■ **WORK REQUIRED**
The answer should contain all of the data, retyped without any alteration.

§

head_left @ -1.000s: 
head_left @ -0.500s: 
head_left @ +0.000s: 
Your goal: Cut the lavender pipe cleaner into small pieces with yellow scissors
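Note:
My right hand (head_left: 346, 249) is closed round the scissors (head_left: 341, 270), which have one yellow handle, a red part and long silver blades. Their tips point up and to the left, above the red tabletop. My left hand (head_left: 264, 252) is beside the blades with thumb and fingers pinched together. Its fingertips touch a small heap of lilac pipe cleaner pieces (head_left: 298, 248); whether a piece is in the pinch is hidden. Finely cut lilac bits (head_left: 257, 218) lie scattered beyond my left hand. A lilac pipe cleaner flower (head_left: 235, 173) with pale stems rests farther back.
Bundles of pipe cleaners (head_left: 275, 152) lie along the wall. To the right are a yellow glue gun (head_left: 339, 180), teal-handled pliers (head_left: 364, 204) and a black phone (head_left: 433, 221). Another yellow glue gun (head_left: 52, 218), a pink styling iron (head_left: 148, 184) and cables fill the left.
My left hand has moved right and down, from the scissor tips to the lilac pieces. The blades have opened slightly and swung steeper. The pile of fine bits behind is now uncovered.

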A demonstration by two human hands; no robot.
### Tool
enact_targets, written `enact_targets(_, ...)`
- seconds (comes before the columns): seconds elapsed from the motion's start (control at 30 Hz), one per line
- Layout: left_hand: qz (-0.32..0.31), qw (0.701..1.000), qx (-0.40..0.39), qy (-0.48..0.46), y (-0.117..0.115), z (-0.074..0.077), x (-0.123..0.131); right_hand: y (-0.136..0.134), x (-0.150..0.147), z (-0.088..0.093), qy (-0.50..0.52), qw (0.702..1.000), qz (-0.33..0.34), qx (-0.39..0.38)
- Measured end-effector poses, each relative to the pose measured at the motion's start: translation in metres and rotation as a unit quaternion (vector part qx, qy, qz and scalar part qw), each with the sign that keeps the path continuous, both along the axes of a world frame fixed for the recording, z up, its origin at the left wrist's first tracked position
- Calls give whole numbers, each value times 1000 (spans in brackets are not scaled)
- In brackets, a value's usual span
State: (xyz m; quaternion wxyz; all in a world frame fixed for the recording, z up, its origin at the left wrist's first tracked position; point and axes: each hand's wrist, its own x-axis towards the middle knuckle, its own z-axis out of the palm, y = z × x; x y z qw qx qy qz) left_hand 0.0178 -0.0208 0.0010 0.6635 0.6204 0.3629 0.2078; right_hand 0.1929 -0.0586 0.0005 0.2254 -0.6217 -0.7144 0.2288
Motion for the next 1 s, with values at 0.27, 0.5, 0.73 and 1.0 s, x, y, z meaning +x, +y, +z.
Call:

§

■ **RESULT FOR THIS EXERCISE**
head_left @ -1.000s: 
head_left @ -0.500s: 
head_left @ +0.000s: 
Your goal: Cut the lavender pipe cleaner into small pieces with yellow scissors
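Note:
My right hand (head_left: 346, 249) is closed round the scissors (head_left: 341, 270), which have one yellow handle, a red part and long silver blades. Their tips point up and to the left, above the red tabletop. My left hand (head_left: 264, 252) is beside the blades with thumb and fingers pinched together. Its fingertips touch a small heap of lilac pipe cleaner pieces (head_left: 298, 248); whether a piece is in the pinch is hidden. Finely cut lilac bits (head_left: 257, 218) lie scattered beyond my left hand. A lilac pipe cleaner flower (head_left: 235, 173) with pale stems rests farther back.
Bundles of pipe cleaners (head_left: 275, 152) lie along the wall. To the right are a yellow glue gun (head_left: 339, 180), teal-handled pliers (head_left: 364, 204) and a black phone (head_left: 433, 221). Another yellow glue gun (head_left: 52, 218), a pink styling iron (head_left: 148, 184) and cables fill the left.
My left hand has moved right and down, from the scissor tips to the lilac pieces. The blades have opened slightly and swung steeper. The pile of fine bits behind is now uncovered.
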
A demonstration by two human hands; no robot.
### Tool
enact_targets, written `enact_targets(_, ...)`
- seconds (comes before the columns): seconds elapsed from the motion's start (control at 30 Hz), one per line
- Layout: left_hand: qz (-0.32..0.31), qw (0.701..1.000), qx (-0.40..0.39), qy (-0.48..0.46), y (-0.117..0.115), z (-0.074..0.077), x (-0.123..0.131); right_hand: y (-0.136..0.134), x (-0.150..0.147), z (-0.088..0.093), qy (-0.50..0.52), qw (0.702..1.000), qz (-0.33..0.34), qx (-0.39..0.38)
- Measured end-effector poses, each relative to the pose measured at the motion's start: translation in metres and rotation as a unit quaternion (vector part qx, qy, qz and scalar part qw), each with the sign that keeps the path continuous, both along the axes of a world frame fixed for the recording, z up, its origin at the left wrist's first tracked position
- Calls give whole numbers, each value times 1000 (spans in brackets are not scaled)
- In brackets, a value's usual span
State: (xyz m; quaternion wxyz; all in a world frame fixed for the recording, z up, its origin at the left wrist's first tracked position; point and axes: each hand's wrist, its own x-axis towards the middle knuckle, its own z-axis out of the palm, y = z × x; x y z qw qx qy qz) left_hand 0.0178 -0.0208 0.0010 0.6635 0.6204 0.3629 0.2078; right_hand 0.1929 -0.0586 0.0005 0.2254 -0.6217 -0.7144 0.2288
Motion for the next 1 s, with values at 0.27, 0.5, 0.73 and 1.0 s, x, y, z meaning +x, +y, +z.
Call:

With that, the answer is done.